Он открыл глаза, влажные от боли, стыдливо оттолкнул ее руку со своего живота, странно кривя губы, уже осмысленно и ясно спросил:
– Ты это?
– Я…
Он опять как-то весь ослаб, застонал, приник щекой к плащ-палатке, и Шура, перебинтовывая, чувствовала, что и сейчас он презирал, осуждал ее, а она говорила, успокаивая его:
– Ты силу береги. Не говори ничего. Молчи, родненький… Так будет лучше…
Кравчук лежал тихо, заметно билась жилка на его сильной обнаженной шее.
– Не пришлось… Почему так, а? – еле внятно проговорил он.
– Что не пришлось?
– Пожить… Не вышло…
Кравчук с мучительной нежностью потерся небритой щекой о плащ-палатку, будто хотел и не мог приласкаться к этой ставшей неуютной земле.
– Искал. Выбирал.
– Кравчук, милый, что ты говоришь? Все будет хорошо, – зашептала Шура те обычные ласковые слова, которые привыкла говорить раненым, и, хотя по движению его бровей увидела, что он понимал ее неискренность, понимал, что уже осталось недолго жить, улыбнулась ему. – Переправим тебя в госпиталь, сделают операцию… Погоди, еще на свадьбе твоей погуляем. Ты откуда? Из Чернигова? Напишешь письмо…
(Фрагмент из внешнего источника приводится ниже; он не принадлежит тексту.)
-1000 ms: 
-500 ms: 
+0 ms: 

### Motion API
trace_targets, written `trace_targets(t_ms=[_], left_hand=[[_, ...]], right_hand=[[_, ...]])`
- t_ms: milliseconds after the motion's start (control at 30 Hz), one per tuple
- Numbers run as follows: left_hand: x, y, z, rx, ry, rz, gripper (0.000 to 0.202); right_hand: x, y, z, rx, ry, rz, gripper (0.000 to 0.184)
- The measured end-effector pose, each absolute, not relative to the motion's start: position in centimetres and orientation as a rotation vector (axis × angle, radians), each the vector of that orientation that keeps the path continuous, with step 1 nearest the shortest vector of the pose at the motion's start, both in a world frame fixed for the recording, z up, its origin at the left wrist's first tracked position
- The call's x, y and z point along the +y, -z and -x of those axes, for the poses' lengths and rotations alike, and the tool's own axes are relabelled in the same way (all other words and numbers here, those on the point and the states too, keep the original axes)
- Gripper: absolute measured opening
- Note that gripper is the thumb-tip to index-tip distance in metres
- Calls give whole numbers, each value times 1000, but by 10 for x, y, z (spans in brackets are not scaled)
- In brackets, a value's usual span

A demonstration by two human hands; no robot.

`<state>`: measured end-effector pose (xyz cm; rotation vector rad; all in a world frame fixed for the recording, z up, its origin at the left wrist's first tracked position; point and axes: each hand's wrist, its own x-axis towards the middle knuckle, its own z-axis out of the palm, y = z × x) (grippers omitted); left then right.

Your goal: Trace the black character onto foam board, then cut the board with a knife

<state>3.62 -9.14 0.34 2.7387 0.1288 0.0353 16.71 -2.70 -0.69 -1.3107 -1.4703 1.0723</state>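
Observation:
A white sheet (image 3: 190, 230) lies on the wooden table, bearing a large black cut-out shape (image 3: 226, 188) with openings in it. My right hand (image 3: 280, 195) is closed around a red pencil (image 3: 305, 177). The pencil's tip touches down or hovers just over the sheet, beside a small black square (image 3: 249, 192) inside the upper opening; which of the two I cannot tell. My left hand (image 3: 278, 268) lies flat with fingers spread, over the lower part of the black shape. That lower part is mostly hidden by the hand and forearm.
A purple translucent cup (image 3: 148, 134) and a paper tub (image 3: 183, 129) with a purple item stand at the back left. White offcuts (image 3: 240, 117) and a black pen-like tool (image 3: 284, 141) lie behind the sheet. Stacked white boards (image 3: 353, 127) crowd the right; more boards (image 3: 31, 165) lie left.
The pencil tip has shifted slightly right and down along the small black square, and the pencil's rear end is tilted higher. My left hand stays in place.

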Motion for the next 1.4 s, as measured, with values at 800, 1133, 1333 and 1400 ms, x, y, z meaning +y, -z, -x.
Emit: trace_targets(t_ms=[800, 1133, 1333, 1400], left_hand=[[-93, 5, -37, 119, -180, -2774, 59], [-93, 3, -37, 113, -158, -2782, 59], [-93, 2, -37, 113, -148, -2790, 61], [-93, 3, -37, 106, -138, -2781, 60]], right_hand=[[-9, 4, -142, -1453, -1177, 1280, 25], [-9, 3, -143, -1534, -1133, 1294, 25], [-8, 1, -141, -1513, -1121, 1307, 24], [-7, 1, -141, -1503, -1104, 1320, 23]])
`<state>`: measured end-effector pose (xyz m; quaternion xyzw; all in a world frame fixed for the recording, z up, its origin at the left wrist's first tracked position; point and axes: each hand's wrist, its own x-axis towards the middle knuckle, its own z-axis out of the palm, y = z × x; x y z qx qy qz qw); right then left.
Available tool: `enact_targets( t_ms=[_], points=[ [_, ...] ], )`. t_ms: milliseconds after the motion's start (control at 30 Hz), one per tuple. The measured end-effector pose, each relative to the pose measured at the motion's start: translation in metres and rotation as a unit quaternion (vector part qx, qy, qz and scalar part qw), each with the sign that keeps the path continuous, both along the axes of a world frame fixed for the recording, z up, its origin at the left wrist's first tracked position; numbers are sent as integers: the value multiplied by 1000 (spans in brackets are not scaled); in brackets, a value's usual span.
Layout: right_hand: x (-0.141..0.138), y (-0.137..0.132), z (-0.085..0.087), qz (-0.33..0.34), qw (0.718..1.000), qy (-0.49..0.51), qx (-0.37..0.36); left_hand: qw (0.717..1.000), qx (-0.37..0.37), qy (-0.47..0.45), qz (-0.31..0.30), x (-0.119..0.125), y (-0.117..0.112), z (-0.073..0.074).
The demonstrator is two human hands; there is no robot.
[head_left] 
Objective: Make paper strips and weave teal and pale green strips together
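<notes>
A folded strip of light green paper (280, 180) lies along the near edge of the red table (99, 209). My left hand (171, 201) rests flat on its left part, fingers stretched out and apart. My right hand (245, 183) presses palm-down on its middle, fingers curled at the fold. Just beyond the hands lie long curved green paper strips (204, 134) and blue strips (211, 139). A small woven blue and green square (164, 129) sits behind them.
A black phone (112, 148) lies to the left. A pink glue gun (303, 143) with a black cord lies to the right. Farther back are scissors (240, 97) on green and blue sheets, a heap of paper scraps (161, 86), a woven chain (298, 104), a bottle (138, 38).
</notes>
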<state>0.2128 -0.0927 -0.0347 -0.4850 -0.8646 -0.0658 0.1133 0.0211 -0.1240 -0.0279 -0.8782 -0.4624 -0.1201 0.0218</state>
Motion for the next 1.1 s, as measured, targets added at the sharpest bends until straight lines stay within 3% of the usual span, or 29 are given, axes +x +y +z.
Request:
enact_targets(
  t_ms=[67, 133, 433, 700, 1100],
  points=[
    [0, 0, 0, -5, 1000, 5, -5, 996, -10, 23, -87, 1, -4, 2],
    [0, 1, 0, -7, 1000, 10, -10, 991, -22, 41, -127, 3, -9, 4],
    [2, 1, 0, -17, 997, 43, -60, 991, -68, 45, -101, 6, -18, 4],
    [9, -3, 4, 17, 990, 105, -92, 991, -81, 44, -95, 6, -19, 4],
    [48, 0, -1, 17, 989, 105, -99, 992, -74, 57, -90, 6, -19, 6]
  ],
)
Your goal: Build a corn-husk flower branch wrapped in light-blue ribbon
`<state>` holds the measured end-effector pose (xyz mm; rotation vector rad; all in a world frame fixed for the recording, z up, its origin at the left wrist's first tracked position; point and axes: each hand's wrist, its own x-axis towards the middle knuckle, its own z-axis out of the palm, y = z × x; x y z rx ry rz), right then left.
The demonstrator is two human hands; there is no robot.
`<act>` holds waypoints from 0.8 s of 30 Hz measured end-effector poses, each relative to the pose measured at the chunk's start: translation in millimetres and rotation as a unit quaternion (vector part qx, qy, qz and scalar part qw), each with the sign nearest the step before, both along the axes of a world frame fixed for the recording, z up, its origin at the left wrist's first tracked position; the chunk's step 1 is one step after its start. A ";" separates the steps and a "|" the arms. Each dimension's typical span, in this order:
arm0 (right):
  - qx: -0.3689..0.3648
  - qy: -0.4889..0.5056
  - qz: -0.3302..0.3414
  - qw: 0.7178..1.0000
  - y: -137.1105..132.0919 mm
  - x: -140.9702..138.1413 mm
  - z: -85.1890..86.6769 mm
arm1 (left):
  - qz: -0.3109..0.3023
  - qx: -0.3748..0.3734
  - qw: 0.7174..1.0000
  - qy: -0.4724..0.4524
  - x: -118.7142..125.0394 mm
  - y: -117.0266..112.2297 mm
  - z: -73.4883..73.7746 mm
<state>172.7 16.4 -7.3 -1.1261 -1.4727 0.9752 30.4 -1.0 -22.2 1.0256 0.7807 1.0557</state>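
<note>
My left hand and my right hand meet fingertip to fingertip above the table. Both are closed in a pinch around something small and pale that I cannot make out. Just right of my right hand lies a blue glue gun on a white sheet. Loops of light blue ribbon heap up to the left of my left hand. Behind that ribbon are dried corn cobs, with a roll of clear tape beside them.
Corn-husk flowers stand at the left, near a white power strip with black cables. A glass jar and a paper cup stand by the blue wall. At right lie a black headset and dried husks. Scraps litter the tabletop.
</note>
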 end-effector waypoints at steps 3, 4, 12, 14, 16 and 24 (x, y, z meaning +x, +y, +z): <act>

А он попросил печально и просто:
– Ну, заплачь хоть, а? По мне заплачь…
Она глядела на него с ужасом – этого никто не говорил ей никогда. Но она не могла заплакать. Она наклонилась и поцеловала его в горячую щеку слабым прикосновением губ.
– Нет, ты хороший, Кравчук…
Тогда он насильно отвернулся, не открывая глаз, прошептал с тоской:
– Ох, как я тебя жалел бы!.. Жалел… Я ведь тебя любил…
– Эй, сестренка! Ты с раненым, тут, что ли? Артиллеристы? – раздался над ней задыхающийся голос. – Где плоты?
Она откинула голову. По берегу шли трое солдат-пехотинцев в плащ-палатках, возбужденно дыша. И еще человек десять солдат сбегали по бугру к воде; трое, придерживая, скатывали станковый пулемет.
– Вы куда? – не поняла Шура.
– Приказ отходить, сестренка. Раненого мы возьмем. На плот.
– Отходить? Как отходить? А артиллеристы?
– Не знаем. Те держатся. А нам приказ.
– Ах вон как, – она встала, – вон что…
Она сама погрузила Кравчука на плот, и простились они как близкие, понимая, что расстаются навсегда; он сказал по-прежнему просто:
– Прощай…
– Прощай, Кравчук, – ответила она грустно. – Прощай, милый.
Так первым ушел с плацдарма сержант Кравчук. А она раньше думала, что у него красивая, хозяйственная жена, дети, двое детей, но нет, ничего этого не было и, наверное, никогда не будет…
Потом она поднималась по земляным ступеням к орудиям, шла все быстрее и быстрее, пытаясь не думать о Кравчуке, и не могла. В ее памяти он был тесно связан с Борисом Ермаковым, и ей неожиданно вспомнилось, как они стояли на холодном ветру под гудящими соснами, на острове, в ночь переправы, и Борис, обнимая ее, говорил полусерьезно: «Не надо слез. Я тебя еще недоцеловал».
Грузные космы тумана, переваливаясь через гребень, сползали ей навстречу по скатам, пахло близкими ноябрьскими холодами. И Шура подумала, что Кравчук, возможно, никогда уже не увидит легкого мелькания первого снега, пахнущего свежим арбузом, белых полей, багрового морозного солнца над сугробами, даже такого вот неприятного сырого тумана. И от этой страшной простоты, неповторимости обычного стало ей трудно и больно глотать. Она остановилась, задохнувшись. «Кравчук ничего не знал. Ничего. Я люблю Бориса, только его…».